=== About this exercise ===
How do the lines below between the ones holding "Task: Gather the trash" and "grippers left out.", inclusive, read? Give them again exactly, with no other lines.

=== Dataset extract ===
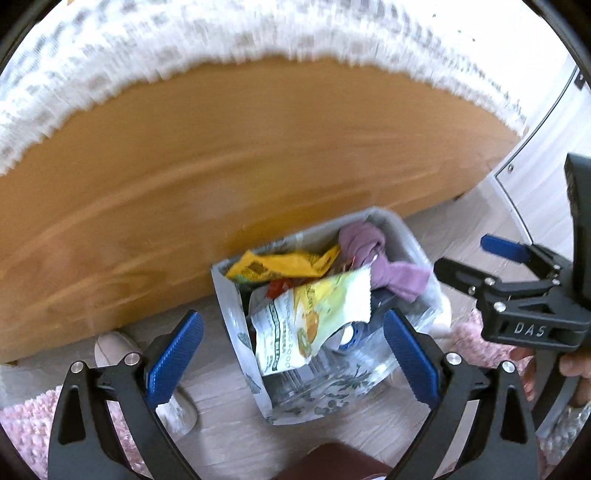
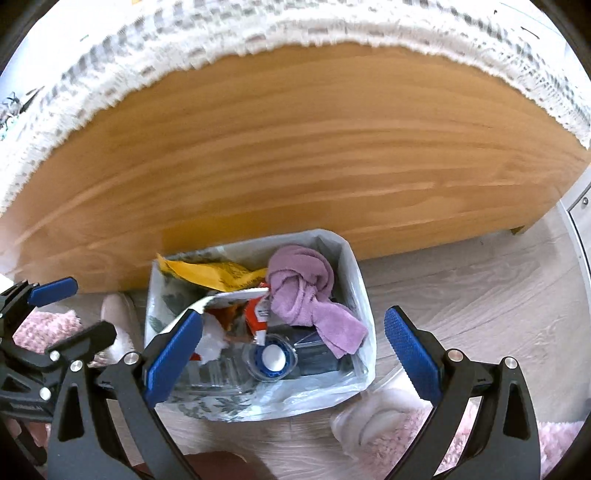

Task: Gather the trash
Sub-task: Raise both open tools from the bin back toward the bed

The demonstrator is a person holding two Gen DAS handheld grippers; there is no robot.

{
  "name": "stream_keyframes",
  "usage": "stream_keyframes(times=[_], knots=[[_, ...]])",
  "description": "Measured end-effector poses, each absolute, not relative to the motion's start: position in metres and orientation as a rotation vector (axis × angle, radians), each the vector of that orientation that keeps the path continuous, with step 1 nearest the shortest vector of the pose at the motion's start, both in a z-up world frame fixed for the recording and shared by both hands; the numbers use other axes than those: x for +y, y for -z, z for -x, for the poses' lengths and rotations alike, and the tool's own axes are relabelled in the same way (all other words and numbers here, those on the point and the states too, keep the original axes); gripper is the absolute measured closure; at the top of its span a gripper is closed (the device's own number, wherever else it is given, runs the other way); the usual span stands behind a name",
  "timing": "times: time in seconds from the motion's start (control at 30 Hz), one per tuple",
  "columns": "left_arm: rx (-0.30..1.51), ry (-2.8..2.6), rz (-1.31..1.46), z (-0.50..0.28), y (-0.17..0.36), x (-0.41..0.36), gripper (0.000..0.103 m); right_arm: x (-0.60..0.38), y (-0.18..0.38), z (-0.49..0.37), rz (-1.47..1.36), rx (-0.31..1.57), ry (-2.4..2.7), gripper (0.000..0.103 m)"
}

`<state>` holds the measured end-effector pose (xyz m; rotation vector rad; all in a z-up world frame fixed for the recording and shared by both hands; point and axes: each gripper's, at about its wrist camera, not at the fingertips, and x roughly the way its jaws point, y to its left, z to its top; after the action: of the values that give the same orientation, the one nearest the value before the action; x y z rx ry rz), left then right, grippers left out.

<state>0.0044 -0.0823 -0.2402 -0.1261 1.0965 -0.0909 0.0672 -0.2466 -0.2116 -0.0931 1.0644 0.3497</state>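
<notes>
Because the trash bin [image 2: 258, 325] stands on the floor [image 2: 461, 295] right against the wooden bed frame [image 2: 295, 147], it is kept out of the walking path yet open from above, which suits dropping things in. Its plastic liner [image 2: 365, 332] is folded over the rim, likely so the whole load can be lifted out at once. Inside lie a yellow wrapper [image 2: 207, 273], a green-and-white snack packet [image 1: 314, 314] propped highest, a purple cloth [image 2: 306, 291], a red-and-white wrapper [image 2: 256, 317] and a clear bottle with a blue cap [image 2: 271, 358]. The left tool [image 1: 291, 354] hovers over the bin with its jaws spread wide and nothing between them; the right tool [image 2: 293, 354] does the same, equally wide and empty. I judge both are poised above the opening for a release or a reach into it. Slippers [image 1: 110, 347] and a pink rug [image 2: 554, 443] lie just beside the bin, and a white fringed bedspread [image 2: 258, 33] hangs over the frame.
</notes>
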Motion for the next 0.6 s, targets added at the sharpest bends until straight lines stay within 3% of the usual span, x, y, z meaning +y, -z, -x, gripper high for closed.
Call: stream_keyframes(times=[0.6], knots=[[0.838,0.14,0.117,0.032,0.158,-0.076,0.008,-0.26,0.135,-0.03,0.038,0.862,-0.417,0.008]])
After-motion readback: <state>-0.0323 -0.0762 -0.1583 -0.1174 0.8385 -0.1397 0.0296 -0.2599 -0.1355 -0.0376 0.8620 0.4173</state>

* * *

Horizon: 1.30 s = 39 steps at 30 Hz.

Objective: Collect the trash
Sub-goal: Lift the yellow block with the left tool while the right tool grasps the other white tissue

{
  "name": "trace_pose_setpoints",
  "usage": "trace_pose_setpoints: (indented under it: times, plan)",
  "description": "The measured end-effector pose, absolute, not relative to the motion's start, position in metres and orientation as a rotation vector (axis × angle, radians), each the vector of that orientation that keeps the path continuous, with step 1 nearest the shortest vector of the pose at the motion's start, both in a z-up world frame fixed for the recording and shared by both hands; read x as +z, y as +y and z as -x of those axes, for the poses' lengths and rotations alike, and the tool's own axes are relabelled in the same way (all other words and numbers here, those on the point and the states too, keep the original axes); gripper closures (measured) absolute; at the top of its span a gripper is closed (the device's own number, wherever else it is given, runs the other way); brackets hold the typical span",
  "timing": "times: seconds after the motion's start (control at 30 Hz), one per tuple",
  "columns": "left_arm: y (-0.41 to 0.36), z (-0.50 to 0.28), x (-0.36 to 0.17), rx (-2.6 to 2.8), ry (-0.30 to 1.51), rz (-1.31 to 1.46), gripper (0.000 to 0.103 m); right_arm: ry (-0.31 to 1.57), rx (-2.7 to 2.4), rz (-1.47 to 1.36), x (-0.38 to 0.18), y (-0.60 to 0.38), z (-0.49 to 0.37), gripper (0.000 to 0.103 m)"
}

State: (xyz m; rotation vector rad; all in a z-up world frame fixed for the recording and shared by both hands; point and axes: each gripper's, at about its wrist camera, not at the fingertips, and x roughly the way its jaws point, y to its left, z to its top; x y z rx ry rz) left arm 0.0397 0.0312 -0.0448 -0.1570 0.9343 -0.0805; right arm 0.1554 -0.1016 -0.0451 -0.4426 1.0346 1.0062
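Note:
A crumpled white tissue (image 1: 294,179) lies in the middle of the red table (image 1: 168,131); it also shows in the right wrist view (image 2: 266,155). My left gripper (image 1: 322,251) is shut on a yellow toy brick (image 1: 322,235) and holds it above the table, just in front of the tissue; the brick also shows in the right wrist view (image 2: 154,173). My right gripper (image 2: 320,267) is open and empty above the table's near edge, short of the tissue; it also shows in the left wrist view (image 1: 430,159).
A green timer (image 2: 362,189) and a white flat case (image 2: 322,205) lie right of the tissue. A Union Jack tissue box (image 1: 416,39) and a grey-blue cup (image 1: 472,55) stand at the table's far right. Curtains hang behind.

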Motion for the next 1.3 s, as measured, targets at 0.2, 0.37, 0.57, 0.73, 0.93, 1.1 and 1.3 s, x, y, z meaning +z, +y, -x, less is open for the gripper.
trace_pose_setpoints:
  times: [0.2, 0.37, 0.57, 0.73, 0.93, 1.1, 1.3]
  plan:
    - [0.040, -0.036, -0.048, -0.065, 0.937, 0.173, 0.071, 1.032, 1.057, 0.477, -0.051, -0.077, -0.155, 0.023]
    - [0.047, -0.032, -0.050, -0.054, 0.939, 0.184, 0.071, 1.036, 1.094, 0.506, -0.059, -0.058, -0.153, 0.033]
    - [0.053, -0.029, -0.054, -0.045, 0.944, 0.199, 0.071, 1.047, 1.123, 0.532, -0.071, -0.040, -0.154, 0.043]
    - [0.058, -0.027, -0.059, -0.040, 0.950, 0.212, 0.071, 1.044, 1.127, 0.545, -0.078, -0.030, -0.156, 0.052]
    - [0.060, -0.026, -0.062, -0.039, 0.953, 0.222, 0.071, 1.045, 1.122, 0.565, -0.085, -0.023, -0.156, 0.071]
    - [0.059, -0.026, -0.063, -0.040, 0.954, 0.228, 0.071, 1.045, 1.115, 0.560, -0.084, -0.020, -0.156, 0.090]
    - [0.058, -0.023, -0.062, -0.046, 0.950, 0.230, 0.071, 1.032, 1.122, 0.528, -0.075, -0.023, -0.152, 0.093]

=== Reply to the task ===
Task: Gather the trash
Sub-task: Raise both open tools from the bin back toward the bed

The demonstrator is a person holding two Gen DAS handheld grippers; there is no robot.

{
  "name": "stream_keyframes",
  "usage": "stream_keyframes(times=[_], knots=[[_, ...]])",
  "description": "Measured end-effector poses, each absolute, not relative to the motion's start: position in metres and orientation as a rotation vector (axis × angle, radians), each the vector of that orientation that keeps the path continuous, with step 1 nearest the shortest vector of the pose at the motion's start, both in a z-up world frame fixed for the recording and shared by both hands; the numbers use other axes than those: x for +y, y for -z, z for -x, for the poses' lengths and rotations alike, and the tool's own axes are relabelled in the same way (all other words and numbers here, those on the point and the states too, keep the original axes); gripper is the absolute measured closure; at the top of its span a gripper is closed (the device's own number, wherever else it is given, runs the other way); the usual span stands behind a name",
  "timing": "times: time in seconds from the motion's start (control at 30 Hz), one per tuple",
  "columns": "left_arm: rx (-0.30..1.51), ry (-2.8..2.6), rz (-1.31..1.46), z (-0.50..0.28), y (-0.17..0.36), x (-0.41..0.36), gripper (0.000..0.103 m); right_arm: x (-0.60..0.38), y (-0.18..0.38), z (-0.49..0.37), rz (-1.47..1.36), rx (-0.31..1.57), ry (-2.4..2.7), gripper (0.000..0.103 m)"
}

`<state>` holds the measured end-effector pose (xyz m; rotation vector rad; all in a z-up world frame fixed for the recording and shared by both hands; point and axes: each gripper's, at about its wrist camera, not at the fingertips, and x roughly the way its jaws point, y to its left, z to its top; after the action: of the values that give the same orientation, the one nearest the value before the action; x y z rx ry rz), left then right, grippers left out.

This is the complete output.